W latach 40. XX wieku kobiety często nosiły dopasowane garnitury, spódnice do kolan, bluzki z wyściełanymi ramionami lub spodnie. Pod koniec lat 40. styl zaczął lepiej uznawać kobiecą formę.
16 maja 1940 r., później wspomniany jako "Dzień Nylonu", objął popularność nylonowych wyrobów pończoszniczych, gdy cztery miliony par trafiły do amerykańskich sklepów i wyprzedane w ciągu dwóch dni.
Druga wojna światowa miała znaczący wpływ na odzież w Stanach Zjednoczonych. Niedobór niektórych materiałów powodował, że producenci zwracali się do włókien syntetycznych, a style nabrały praktycznego wyglądu. Kobiety były zachęcane do robienia samych ubrań lub przerabiania starszych ubrań, aby je odświeżyć. Producenci byli zmuszeni ograniczać użycie tkaniny, unikając przedmiotów takich jak spódnice, kaptury, szerokie rękawy i szerokie talia.

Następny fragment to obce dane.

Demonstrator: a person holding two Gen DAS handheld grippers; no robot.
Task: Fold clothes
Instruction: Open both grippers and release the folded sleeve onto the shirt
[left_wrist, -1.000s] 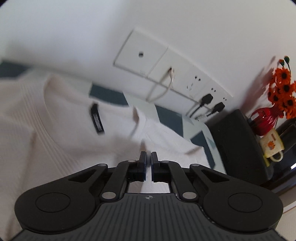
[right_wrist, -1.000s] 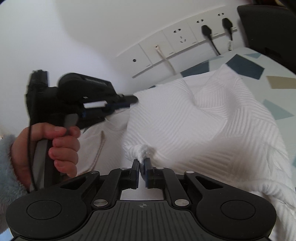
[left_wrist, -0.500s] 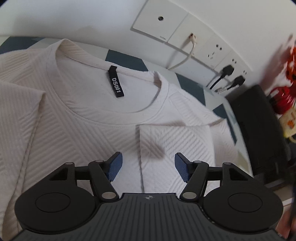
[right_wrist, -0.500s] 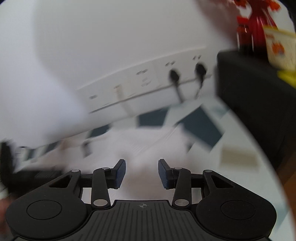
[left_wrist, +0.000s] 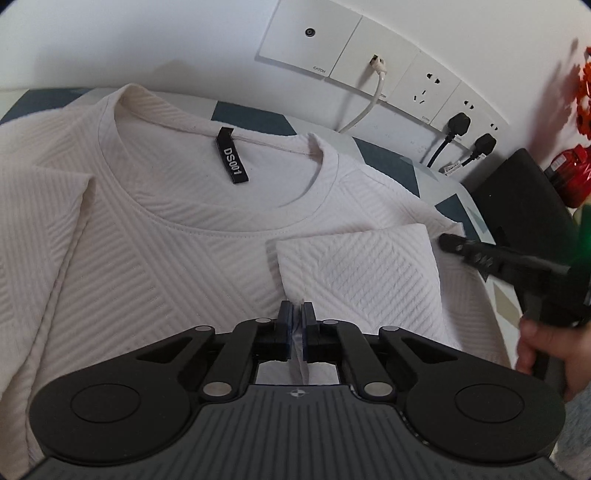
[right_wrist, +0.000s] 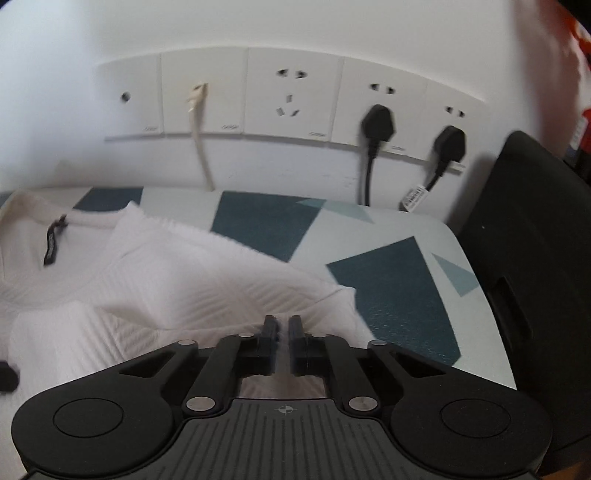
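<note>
Wall: white, close behind the table, with a row of sockets (right_wrist: 291, 99) – two black plugs and one white cable in them.
Table (right_wrist: 258, 225): patterned blue and pale cloth, bare at the back and on the right; black box (right_wrist: 535, 266) standing at its right edge.
Shirt (left_wrist: 177, 251): white, ribbed, lying flat and face up, covering most of the left and middle; collar (left_wrist: 218, 110) toward the wall, black tag (left_wrist: 232, 155) inside it.
Long axis: from collar down toward the person, hem out of sight below the grippers.
Left side of shirt: already turned inward, a long slanted fold edge (left_wrist: 70, 236).
Right sleeve (left_wrist: 362, 273): folded in over the chest, a neat rectangle – cuff edge just under the collar.
Left gripper (left_wrist: 295, 317): fingers pressed together, pinching the sleeve's near edge; white cloth visible between the pads.
Right gripper (right_wrist: 282, 328): over the shirt's right shoulder edge, beside bare table; fingers nearly together, a thin gap showing. Cloth lying under them, but blur hides whether any is pinched – cannot tell a hold.
Nearer hand: left for the sleeve, right for the outer shoulder.
Likely step: setting the right side inward to match the left.
Open room: free toward the shirt's middle; tight on the right, box near.
Risk: a tug by the left pinch could drag the sleeve out of square.
</note>
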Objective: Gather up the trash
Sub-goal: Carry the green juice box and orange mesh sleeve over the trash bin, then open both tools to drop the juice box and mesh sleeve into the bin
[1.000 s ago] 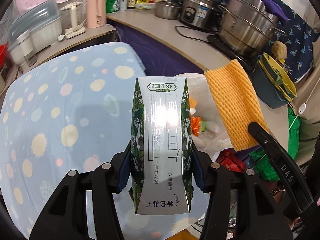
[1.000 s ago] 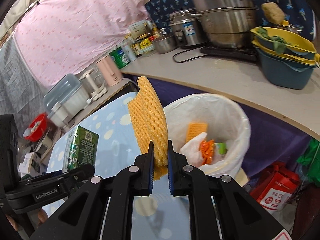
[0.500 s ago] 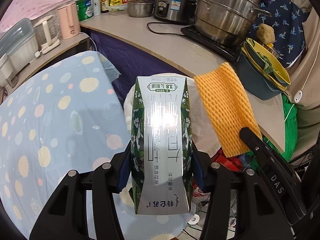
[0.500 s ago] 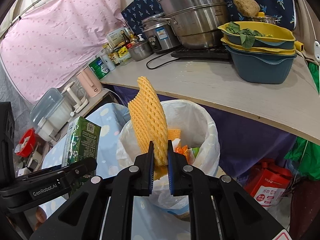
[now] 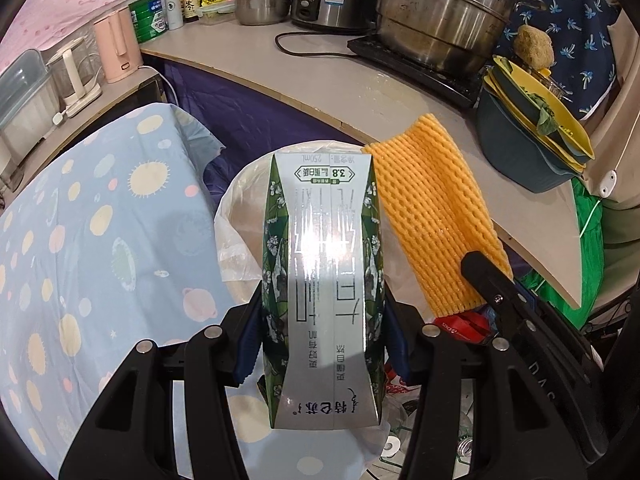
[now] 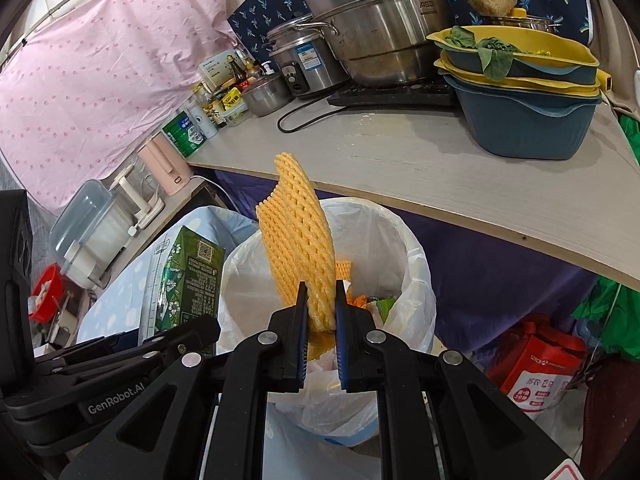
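Left gripper (image 5: 320, 340) clamped on the sides of a green-and-silver milk carton (image 5: 322, 280), held upright, printed face upside down to the camera. Right gripper (image 6: 322, 324) pinched nearly shut on the lower end of an orange foam fruit net (image 6: 298, 240), standing up from the pads (image 6: 303, 320).

Carton directly over the near half of a round bin lined with a white plastic bag (image 6: 416, 280); net over the bin mouth too, just right of the carton, a narrow gap between them. Inside the bin, orange scraps and a second piece of foam net (image 6: 343, 269).

Left of the bin, touching its bag, a blue tablecloth with yellow and pink dots (image 5: 80, 220). Behind the bin, the curved pale edge of the worktop (image 6: 460, 184) overhangs the far rim, leaving little room there; dark purple curtain (image 6: 500, 264) below. On the worktop, a steel steamer pot (image 6: 384, 36) and stacked blue-and-yellow basins (image 6: 524, 120). Right of the bin, well apart, a red bag (image 6: 536, 360) on the floor.
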Motion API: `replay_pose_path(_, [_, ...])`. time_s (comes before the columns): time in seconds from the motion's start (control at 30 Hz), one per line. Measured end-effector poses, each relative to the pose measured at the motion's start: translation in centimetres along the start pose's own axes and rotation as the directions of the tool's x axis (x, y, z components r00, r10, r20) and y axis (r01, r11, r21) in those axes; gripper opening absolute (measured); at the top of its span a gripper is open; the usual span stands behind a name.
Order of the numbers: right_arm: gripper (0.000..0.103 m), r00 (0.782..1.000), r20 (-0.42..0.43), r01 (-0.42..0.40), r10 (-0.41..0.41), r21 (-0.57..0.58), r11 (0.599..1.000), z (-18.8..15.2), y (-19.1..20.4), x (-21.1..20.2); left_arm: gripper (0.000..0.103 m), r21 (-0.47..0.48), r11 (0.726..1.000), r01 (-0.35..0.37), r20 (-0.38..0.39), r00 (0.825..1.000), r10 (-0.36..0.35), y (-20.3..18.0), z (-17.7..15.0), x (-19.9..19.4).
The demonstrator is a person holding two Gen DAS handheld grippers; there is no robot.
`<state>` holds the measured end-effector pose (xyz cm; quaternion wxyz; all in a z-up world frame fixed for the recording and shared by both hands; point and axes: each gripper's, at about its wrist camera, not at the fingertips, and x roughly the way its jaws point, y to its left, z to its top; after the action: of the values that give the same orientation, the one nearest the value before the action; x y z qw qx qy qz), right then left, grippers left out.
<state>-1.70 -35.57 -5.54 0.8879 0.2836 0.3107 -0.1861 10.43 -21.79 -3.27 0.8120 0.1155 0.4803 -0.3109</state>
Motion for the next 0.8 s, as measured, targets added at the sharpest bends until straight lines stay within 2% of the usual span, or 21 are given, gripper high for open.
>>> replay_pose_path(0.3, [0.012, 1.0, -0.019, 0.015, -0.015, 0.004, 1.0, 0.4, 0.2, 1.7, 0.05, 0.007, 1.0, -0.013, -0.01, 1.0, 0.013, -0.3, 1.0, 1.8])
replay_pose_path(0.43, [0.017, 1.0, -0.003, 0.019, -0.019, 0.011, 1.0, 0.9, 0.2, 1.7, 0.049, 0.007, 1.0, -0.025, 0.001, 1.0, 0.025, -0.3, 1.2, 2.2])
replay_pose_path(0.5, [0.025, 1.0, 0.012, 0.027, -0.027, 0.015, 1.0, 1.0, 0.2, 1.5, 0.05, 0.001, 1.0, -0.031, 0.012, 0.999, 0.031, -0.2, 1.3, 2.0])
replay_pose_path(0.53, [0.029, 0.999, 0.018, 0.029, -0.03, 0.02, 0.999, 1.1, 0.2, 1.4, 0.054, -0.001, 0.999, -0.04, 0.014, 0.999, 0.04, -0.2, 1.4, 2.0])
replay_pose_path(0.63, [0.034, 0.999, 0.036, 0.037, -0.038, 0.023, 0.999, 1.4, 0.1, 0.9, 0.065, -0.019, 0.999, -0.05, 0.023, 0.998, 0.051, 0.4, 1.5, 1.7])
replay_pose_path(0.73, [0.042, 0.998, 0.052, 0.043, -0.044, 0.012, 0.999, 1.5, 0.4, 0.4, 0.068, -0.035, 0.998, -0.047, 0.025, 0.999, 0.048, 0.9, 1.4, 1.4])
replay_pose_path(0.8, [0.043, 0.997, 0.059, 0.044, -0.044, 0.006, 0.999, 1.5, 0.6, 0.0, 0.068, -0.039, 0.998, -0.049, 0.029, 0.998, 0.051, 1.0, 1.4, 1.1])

Kobiety robią co mogą, używając minimalnych materiałów, takich jak tworzenie złożonych fryzur lub symulowanie pończoch z makijażem. Narysowali linie na nogach ołówkiem do eyelinera, aby zbliżyć się do szwu. Firmy zaczęły nawet wprowadzać na rynek produkty takie jak Liquid Stockings. Niektóre poręczne kobiety ubierały się ze starych koców, prześcieradeł lub koszul nocnych.
Po wojnie opracowano "nowy wygląd", który podkreślał przyciętą talię i dłuższe spódnice, używając większej ilości materiału. Przez dziesięciolecia nastolatki preferowały swetry i skarpetki bobby.